DNA is a polymer with a Sugar-Phosphate repeating backbone. Each sugar has a nitrogenous organic base attached (either Adenine, Thymine, Cytosine or Guanine).
DNA backbone. You’ve got a deoxyribose sugar attached to a phosphate group & your sugar attached to a base via a BETA-glycosidic bond (eg forms via condensation reaction). Next to look at the bases!
There are two types of bases – Pyrimidine and Purine. Purines are BIGGER with 2 rings (imagine the bigger work being a smaller molecule).
– Pyrimidines (single ring) – T and C & Purines (double ring) – A & G
- A and T form 2 hydrogen bonds while C and G form 3.
- The number of H bonds is important as this will determine the strength of the DNA. DNA with a high CG content will have a higher decomposition temperature than DNA with a high AT content because it has a larger number of H bonds. These H bonds hold the helix together better, requiring more energy to break the helix apart.
A little terminology:
Sugar + Base = Nucleoside
Nucleoside + Phosphate = Nucleotide
A deoxynucleoside is a deoxysugar + base.
An oglionucleotide is a polymer of repeating nucleotides in a chain with less than 20 repeat units.
A polynucleotide is a longer chain of repeating units.
– Structure of a DNA Helix
- Bases are hydrophobic and stack on top of each other in the helix.
- Phosphates are on the outside – so the helix is highly -vely charged.
- DNA helix has 2 strands – these run ANTI-PARALLEL. Eg.
5′—————>3′
3′<—————5′ - It’s a right handed helix. Imagine a screw – spirals look like they are going down clockwise.
Remember that direction! I’ve drawn an extra white arrow going up on the second picture to show what the 5′—->3′ does.
- This is also known as B-DNA.
– Other (more rare) helix structures
- A-DNA. Helix follows same direction but the bases are pulled away from the centre of the helix nearer to the backbone. This happens when the DNA is dehydrated.
- Z-DNA. A normal helix…but backwards!

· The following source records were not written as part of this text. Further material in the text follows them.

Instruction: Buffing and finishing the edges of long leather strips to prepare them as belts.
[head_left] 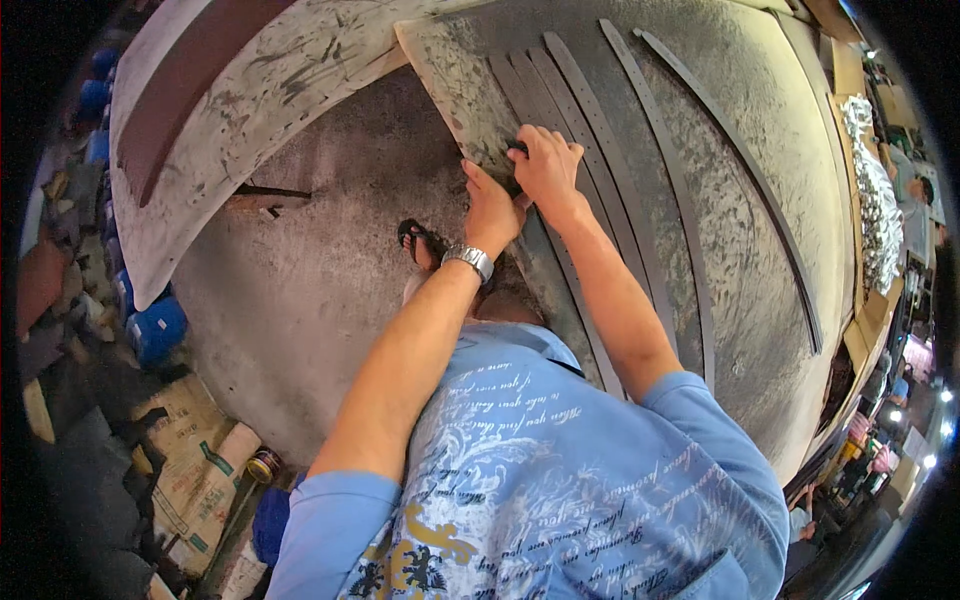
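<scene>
Smudged pale worktable, blackened in patches, shown in head view; on it, dark strips laid roughly side by side: long, narrow, matt, gently curved, some dotted with small marks. Nearest strip partly covered by hands. Small black item pinched by right hand; left hand held at table edge, finger closure not discernible.

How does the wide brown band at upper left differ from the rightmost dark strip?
The brown band is much broader than the dark strip. The band is reddish brown; the strip is dark grey. The band lies on the left board, the strip on the right board. Both look curved.
</scene>
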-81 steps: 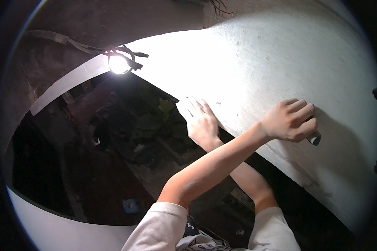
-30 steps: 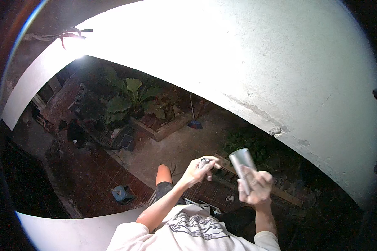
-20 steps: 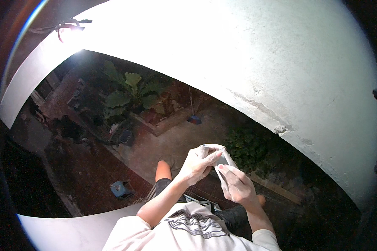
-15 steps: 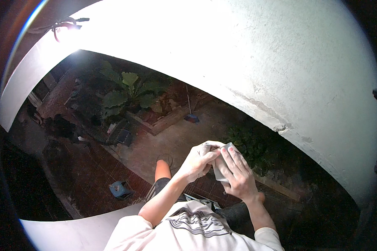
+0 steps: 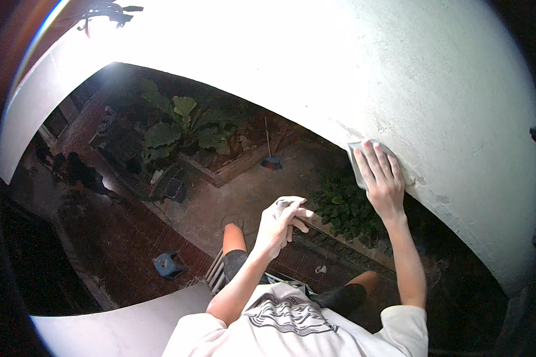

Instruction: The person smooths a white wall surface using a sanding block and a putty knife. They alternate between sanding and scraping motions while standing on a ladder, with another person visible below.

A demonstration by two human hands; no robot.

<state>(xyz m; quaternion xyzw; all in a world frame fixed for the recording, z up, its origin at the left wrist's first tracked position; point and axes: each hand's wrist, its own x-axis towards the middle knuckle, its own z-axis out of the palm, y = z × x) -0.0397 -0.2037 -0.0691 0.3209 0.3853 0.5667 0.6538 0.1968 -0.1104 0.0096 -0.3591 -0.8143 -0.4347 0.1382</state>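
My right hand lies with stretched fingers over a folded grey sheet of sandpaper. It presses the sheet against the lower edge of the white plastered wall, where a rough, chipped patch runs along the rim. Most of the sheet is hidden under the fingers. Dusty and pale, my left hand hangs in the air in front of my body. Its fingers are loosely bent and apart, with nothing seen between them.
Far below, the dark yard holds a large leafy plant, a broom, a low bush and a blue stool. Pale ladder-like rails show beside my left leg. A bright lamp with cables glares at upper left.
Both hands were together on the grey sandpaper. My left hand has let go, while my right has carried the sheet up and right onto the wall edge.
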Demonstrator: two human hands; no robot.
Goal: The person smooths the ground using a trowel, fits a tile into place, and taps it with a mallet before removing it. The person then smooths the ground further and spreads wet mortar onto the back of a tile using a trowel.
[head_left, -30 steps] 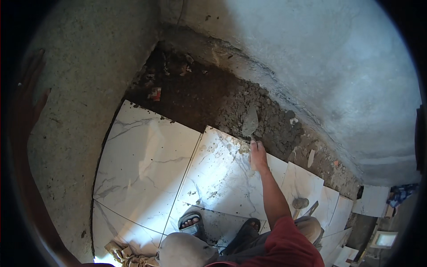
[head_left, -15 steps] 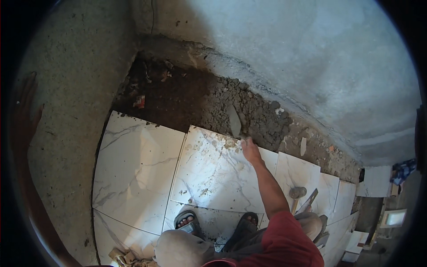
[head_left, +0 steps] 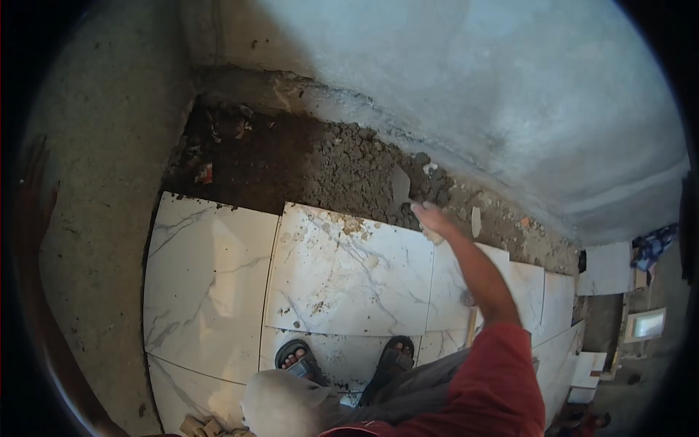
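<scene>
While seemingly resting the unclenched left hand point(head_left: 33, 207) against the left wall point(head_left: 102, 189), grasping a trowel point(head_left: 401, 185) in the right hand point(head_left: 432, 218) at rough mortar point(head_left: 348, 166); apparently partway along, with laid veined tiles point(head_left: 349, 280) beside uncovered dark soil point(head_left: 255, 156).

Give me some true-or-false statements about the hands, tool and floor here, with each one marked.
1. The right hand holds a trowel. True.
2. The left hand holds a brush. False: no tool shows in it; its fingers are spread beside the wall.
3. The tiles are white with grey veins. True.
4. The sleeve of the right arm is blue. False: it is red.
5. The trowel's blade is at the grey mortar. True.
</scene>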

The DNA strands are wound the opposite way, meaning it appears mirrored to normal B-DNA. This occurs in some GC containing sequences at high salt concentrations.

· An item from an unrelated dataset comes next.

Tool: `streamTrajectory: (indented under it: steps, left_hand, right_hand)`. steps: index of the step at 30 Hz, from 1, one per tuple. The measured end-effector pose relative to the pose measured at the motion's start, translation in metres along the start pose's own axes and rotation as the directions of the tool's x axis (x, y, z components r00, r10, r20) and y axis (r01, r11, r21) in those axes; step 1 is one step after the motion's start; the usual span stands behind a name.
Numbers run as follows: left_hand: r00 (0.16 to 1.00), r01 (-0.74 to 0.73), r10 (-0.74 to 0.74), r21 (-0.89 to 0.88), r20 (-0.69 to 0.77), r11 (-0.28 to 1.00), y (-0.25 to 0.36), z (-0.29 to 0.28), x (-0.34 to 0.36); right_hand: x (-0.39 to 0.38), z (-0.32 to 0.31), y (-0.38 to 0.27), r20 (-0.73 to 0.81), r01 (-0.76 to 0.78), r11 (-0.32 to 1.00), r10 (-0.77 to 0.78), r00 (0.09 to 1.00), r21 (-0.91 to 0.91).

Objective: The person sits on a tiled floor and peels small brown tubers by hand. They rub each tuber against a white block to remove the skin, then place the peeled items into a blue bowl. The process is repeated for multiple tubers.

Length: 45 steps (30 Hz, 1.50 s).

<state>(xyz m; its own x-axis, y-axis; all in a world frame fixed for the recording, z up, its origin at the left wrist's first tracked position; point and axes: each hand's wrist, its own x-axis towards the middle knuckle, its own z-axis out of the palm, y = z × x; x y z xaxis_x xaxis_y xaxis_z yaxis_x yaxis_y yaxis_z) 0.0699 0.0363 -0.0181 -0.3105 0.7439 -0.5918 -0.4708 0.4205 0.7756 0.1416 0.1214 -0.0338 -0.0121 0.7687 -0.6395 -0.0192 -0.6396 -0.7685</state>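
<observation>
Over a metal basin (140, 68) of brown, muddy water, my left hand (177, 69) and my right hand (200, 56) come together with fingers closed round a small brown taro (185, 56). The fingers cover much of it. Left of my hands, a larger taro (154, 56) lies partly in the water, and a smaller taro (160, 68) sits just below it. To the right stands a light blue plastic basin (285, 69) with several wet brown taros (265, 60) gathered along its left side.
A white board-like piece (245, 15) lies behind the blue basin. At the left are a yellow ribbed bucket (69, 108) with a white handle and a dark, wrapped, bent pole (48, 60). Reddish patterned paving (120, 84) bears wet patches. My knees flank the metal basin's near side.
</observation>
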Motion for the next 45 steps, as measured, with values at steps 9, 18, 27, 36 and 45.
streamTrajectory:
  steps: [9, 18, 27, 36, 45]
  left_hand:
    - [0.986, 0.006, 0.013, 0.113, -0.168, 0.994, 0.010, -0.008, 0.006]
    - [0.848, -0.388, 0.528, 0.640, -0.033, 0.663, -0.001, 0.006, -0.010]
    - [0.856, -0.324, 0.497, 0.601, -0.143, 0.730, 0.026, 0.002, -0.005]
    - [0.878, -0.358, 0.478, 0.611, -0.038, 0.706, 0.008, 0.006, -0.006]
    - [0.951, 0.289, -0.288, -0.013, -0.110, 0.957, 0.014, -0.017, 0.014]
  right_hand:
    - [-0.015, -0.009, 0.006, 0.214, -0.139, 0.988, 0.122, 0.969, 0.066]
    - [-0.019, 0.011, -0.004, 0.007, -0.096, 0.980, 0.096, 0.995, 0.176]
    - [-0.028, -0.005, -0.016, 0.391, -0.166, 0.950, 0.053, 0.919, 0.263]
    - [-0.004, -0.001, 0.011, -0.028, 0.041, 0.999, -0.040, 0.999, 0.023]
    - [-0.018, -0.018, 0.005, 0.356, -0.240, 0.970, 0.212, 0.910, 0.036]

– Packing down the DNA Helix to more condensed structures (eg. Chromatin)
- Although the DNA helix is a fairly compact structure, this can be further wound to reduce it’s size. Imagine a helix is like a coil, then winding that coil round and round a roll…this picture borrowed from Wikipedia explains visually.
(Click picture to enlarge in a new window/tab)
- Chromatin contains 5 main proteins (H1, H2A, H2B, H3, H4) which are very basic (AKA contain lots of +vely charged amino acids like arginine and lysine) and which interact with the -vely changed DNA (due to the phosphate groups as explained previously).
- 2x (H2A, H2B, H3) form the round structure you see in the second box of the image above. The DNA helix wraps around this 1.6 times before wrapping round another cylindrical structure.
- Essentially the DNA is arranged around the histone cores like beads on a string which further packs down to form higher order structures such as chromosomes.